### [ASSIGNMENT]
Repeat the stretch of entries below from the line with "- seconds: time" through the line with "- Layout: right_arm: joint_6". Include both ends and add nothing.

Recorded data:
━━━━
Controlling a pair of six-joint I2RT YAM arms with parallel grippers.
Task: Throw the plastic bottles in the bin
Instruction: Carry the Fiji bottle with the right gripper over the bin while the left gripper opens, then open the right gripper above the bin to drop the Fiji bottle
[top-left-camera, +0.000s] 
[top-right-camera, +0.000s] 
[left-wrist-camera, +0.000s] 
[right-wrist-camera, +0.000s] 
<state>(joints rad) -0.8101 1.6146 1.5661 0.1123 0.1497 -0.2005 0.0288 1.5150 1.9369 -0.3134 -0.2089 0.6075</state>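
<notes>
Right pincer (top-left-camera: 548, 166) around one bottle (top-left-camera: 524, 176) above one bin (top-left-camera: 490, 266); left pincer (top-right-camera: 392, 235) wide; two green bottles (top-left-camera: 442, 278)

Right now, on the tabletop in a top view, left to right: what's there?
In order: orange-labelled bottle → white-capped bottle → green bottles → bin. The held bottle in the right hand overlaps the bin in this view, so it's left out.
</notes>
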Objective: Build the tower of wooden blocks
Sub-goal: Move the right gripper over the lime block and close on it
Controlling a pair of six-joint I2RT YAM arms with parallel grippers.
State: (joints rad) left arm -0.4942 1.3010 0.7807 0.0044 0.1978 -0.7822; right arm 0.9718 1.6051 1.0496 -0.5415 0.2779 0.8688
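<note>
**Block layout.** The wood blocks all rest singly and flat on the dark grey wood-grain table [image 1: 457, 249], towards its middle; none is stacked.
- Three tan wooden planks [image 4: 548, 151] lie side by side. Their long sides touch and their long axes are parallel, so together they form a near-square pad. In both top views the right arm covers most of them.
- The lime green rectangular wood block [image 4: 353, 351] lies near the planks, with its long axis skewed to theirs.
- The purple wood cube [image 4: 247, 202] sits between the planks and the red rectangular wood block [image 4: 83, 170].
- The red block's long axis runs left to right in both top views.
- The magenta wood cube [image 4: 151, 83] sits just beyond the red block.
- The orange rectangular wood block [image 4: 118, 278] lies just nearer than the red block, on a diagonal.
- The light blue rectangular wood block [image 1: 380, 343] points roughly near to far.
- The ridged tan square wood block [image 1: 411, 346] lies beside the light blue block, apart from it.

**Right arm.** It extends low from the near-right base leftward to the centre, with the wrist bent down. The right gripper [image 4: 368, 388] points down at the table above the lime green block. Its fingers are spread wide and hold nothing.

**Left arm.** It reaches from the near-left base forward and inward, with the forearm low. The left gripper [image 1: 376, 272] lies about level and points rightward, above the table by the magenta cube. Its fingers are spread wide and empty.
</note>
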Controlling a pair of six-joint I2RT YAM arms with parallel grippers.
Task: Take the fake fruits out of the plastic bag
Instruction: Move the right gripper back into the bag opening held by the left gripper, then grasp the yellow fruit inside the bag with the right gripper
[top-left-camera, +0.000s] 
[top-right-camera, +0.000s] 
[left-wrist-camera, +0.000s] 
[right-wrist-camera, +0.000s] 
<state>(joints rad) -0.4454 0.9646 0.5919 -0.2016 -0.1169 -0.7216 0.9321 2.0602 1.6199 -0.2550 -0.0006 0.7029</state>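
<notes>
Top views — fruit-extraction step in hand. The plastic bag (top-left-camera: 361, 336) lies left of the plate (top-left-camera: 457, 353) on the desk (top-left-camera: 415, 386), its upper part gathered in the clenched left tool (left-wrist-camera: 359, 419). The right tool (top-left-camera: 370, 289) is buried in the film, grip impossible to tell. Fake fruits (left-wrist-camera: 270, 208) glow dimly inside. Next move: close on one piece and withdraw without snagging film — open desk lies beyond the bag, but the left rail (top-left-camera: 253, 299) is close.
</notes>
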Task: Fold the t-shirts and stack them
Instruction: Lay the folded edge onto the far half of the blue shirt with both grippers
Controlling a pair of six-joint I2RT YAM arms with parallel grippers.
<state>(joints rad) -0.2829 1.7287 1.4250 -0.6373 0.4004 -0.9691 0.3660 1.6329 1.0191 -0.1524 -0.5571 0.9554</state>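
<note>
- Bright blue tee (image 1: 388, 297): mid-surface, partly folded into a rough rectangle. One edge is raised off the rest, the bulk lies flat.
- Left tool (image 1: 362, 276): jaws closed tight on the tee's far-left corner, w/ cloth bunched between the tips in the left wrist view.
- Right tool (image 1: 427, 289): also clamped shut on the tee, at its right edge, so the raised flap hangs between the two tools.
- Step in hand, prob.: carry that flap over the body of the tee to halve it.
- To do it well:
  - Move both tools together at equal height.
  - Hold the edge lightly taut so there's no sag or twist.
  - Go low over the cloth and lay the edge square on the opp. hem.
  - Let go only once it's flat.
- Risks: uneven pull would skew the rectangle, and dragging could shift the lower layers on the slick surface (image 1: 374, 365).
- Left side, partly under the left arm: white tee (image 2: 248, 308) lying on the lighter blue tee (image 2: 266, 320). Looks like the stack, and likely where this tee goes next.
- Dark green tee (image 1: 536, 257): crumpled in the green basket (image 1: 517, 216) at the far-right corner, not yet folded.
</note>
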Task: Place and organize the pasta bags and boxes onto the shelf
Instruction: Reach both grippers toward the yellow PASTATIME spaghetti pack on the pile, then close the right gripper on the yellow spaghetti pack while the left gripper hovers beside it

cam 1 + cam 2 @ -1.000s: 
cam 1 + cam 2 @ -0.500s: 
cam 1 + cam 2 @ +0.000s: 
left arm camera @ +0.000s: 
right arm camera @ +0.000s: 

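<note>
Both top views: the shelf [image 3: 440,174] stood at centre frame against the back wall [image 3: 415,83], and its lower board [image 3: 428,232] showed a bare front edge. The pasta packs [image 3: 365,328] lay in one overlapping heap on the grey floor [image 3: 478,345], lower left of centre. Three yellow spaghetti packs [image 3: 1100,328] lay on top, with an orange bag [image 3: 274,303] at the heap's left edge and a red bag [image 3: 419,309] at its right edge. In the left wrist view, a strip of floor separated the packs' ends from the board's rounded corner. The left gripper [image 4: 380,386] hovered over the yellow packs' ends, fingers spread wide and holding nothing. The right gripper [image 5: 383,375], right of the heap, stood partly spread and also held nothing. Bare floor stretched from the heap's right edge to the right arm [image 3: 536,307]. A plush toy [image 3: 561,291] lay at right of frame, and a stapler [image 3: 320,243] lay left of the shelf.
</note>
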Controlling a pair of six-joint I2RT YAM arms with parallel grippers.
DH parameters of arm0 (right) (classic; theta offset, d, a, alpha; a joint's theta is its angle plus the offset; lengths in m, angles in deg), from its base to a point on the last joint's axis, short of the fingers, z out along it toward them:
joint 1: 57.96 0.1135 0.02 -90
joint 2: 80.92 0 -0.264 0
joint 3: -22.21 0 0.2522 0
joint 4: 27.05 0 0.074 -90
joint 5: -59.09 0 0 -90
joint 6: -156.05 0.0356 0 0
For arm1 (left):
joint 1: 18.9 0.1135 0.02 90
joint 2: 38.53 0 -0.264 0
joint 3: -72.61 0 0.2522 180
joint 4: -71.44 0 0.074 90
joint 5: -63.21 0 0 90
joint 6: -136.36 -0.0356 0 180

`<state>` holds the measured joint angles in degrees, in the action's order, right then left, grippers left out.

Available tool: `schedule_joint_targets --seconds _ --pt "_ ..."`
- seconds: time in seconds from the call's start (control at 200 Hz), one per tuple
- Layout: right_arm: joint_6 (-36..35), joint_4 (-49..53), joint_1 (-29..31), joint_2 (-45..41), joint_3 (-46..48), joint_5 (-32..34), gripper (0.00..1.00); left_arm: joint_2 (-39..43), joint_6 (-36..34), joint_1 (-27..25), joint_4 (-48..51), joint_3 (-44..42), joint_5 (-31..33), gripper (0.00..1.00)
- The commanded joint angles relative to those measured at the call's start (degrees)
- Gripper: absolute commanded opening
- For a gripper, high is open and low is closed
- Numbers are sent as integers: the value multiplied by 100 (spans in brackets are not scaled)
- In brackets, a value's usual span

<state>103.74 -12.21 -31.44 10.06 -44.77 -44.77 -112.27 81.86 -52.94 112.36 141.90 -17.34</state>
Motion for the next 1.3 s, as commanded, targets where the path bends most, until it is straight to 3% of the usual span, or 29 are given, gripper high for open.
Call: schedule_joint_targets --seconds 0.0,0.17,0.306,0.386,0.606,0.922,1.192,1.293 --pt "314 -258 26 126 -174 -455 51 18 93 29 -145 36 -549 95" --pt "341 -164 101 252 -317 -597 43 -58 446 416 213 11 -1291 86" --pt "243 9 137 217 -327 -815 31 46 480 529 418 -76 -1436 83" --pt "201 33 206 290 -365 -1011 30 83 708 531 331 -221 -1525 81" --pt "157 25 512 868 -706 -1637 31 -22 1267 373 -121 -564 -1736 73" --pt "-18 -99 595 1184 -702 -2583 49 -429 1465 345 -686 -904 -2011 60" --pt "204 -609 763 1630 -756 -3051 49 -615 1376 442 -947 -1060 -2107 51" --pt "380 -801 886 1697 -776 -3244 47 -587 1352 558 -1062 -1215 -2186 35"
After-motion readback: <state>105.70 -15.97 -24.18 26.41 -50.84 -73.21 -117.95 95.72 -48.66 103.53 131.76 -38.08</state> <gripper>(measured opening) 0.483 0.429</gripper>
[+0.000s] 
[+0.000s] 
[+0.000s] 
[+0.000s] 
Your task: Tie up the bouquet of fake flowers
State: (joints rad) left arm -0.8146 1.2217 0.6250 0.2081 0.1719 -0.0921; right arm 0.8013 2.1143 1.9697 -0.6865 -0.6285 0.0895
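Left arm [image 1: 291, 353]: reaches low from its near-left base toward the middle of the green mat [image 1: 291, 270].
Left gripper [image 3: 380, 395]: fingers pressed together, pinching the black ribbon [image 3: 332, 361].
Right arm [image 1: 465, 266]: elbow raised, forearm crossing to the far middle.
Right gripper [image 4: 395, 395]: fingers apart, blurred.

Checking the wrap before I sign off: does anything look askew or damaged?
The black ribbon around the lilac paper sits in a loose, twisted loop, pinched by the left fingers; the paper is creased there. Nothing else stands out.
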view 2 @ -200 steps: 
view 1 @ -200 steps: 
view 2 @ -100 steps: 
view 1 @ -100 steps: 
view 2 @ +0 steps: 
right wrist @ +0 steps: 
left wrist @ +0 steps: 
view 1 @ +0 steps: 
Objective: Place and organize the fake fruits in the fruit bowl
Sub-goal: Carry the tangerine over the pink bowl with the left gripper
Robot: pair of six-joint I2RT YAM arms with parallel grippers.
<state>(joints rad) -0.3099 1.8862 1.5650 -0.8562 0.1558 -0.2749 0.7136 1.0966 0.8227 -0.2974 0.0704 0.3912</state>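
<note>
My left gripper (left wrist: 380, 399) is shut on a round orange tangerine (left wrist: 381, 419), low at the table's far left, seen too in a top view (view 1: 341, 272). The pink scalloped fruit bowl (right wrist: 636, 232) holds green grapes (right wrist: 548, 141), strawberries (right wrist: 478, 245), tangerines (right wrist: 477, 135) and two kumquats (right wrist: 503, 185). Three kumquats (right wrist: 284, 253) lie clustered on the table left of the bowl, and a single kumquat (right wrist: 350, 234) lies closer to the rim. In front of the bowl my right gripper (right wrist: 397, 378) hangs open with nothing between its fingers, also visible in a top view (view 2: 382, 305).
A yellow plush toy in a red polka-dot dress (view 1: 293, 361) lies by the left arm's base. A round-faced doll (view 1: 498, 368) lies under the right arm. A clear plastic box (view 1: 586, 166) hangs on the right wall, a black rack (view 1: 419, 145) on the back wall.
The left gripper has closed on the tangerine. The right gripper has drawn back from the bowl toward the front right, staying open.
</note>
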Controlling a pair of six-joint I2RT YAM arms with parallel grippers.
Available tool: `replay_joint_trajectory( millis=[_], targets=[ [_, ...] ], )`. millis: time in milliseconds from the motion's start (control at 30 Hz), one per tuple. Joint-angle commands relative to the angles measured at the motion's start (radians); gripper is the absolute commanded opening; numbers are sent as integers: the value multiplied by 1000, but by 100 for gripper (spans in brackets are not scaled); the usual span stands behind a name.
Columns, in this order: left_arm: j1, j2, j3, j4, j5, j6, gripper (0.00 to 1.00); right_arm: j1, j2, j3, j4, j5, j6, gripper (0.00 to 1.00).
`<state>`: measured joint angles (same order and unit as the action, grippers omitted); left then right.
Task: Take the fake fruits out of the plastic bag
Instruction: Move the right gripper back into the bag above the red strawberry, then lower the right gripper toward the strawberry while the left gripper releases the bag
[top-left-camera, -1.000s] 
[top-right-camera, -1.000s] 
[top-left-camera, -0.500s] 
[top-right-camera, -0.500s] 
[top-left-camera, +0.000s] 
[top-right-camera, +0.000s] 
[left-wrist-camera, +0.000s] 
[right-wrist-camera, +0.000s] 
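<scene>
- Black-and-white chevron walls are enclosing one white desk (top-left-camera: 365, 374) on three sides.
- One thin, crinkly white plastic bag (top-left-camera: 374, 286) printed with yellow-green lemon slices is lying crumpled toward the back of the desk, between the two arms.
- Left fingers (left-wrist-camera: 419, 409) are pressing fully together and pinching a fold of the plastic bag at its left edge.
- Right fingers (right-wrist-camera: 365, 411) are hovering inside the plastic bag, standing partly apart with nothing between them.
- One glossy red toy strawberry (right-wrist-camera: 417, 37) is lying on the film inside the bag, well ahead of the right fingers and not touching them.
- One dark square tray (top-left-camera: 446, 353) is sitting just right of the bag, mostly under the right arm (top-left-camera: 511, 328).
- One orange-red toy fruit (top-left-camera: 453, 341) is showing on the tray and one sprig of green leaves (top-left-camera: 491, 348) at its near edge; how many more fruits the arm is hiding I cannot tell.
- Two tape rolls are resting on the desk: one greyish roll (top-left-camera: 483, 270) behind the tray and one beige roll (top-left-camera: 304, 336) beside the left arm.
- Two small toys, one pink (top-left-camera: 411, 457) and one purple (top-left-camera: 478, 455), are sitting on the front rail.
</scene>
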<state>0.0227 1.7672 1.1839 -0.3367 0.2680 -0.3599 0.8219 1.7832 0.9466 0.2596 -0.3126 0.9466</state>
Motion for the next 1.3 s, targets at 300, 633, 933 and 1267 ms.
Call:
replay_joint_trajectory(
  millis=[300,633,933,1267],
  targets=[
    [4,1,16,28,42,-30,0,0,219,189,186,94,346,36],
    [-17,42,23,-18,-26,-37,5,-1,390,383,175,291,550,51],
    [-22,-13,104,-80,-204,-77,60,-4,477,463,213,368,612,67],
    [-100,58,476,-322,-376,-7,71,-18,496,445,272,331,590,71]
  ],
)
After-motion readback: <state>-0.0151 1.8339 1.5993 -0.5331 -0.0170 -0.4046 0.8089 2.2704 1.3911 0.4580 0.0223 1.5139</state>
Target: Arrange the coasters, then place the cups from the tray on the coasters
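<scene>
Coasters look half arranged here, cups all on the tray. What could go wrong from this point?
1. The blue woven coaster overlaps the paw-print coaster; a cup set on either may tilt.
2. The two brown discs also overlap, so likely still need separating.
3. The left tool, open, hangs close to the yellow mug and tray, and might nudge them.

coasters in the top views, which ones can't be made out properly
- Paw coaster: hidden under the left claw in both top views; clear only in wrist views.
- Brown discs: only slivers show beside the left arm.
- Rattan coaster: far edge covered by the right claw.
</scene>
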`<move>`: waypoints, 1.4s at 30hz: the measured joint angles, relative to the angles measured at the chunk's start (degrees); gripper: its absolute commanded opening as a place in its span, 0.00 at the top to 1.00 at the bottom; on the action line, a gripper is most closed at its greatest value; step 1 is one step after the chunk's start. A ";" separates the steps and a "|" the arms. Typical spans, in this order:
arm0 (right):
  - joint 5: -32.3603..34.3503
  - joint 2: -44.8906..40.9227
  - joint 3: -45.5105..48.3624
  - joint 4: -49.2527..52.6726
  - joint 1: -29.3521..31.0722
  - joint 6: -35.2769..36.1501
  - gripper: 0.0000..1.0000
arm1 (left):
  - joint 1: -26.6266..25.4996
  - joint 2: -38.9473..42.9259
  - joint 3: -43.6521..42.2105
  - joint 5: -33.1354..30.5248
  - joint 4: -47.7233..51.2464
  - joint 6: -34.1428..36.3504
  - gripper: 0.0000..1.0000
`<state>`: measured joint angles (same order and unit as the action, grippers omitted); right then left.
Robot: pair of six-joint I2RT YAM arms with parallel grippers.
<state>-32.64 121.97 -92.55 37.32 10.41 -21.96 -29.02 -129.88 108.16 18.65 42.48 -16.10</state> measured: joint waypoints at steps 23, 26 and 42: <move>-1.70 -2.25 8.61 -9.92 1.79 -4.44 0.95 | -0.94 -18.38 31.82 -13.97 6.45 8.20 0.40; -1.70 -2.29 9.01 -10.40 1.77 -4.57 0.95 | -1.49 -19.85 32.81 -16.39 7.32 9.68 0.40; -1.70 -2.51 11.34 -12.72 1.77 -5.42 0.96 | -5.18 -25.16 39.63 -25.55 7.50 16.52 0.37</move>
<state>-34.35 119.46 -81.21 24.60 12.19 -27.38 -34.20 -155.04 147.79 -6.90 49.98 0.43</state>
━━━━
### [RESULT OF THIS TASK]
- seconds: time in seconds from the call's start (control at 200 Hz), one per tuple
- Layout: right_arm: joint_6 (-36..35), joint_4 (-49..53), joint_1 (-29..31), joint_2 (-45..41), joint_3 (-46..48), joint_5 (-32..34), gripper (0.00..1.00); left_arm: joint_2 (-39..43), joint_6 (-36..34), joint_1 (-27..25), joint_4 (-48..51), joint_3 (-44..42), joint_5 (-31..33), gripper (0.00..1.00)

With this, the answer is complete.